Native plants provide beauty as well as food and shelter for wildlife. Native species are adapted to the Illinois climate. They require little or no watering and are resistant to drought, insects and most diseases. Because they are perennials, you can welcome their presence year after year.

calico aster (Symphyotrichum lateriflorum)

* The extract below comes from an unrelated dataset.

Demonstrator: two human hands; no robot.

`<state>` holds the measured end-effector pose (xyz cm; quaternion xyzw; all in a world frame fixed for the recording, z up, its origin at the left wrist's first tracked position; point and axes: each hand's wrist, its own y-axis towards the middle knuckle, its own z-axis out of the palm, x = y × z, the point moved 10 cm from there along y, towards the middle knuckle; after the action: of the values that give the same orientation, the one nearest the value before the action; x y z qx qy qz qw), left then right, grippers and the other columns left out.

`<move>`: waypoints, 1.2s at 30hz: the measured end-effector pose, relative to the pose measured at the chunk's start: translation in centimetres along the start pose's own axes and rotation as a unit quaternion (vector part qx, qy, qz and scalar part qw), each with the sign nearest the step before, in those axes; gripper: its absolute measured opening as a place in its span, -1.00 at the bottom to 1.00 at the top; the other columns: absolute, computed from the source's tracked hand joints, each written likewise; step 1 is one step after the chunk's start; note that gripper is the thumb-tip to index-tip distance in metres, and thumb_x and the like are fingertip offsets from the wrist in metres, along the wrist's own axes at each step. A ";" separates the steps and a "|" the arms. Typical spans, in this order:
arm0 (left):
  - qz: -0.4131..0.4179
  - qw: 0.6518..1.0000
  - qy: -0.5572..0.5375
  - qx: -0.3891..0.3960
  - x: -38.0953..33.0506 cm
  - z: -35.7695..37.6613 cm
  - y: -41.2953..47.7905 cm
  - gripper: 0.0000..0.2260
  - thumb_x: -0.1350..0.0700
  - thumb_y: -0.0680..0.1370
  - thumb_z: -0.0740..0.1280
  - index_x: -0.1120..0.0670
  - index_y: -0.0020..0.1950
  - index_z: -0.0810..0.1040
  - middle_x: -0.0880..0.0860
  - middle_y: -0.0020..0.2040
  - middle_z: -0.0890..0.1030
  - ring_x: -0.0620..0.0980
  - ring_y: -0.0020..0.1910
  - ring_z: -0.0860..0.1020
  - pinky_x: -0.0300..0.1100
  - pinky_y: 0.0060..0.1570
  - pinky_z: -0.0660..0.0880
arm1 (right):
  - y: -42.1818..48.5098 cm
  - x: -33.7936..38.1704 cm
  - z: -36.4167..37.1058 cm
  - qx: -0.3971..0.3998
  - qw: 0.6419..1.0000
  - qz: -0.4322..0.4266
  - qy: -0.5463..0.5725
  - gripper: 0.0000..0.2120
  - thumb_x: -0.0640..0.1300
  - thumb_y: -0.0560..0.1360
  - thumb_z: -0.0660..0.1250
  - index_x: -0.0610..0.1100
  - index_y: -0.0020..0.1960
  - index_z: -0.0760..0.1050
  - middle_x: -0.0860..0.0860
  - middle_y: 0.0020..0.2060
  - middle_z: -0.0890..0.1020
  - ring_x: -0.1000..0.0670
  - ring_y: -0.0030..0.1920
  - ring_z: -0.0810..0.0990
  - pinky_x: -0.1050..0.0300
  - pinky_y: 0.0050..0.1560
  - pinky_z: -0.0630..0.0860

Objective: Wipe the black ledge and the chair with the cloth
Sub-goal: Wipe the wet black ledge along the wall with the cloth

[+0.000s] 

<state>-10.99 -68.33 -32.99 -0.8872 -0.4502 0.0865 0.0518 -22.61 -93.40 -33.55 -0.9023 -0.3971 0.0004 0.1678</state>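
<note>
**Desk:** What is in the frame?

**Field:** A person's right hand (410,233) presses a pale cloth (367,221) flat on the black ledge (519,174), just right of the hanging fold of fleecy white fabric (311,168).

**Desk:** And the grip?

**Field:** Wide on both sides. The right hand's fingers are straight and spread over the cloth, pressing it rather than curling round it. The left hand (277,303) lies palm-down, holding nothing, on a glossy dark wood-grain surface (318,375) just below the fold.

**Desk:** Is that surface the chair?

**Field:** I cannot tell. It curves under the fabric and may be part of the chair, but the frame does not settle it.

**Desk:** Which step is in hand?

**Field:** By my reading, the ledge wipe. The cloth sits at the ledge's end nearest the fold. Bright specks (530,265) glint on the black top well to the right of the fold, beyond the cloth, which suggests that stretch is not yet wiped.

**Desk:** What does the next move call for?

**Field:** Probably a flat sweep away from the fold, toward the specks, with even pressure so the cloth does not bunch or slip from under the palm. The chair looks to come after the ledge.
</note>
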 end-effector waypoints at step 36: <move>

Calico aster grows in moist soils statewide. It reaches a height of one to three feet. The stems are light green or dark red-brown and have white hairs on them. Leaves grow alternately on the stem and become smaller from the bottom to the top of the stem. Leaf shape varies. Flower heads develop in clusters on the upper stem tips and some of the side stem tips. Blooming occurs from August through October. Each flower head has 8-12 ray flowers around a center of disk flowers. The disk flowers are yellow initially but change to brown or purple-red. The ray flowers are white. The fruit is an achene, a simple dry fruit that does not open at maturity. The achenes have small tufts of white hairs. Many species of insects are attracted to the flowers. The seeds are eaten by songbirds and game birds in winter.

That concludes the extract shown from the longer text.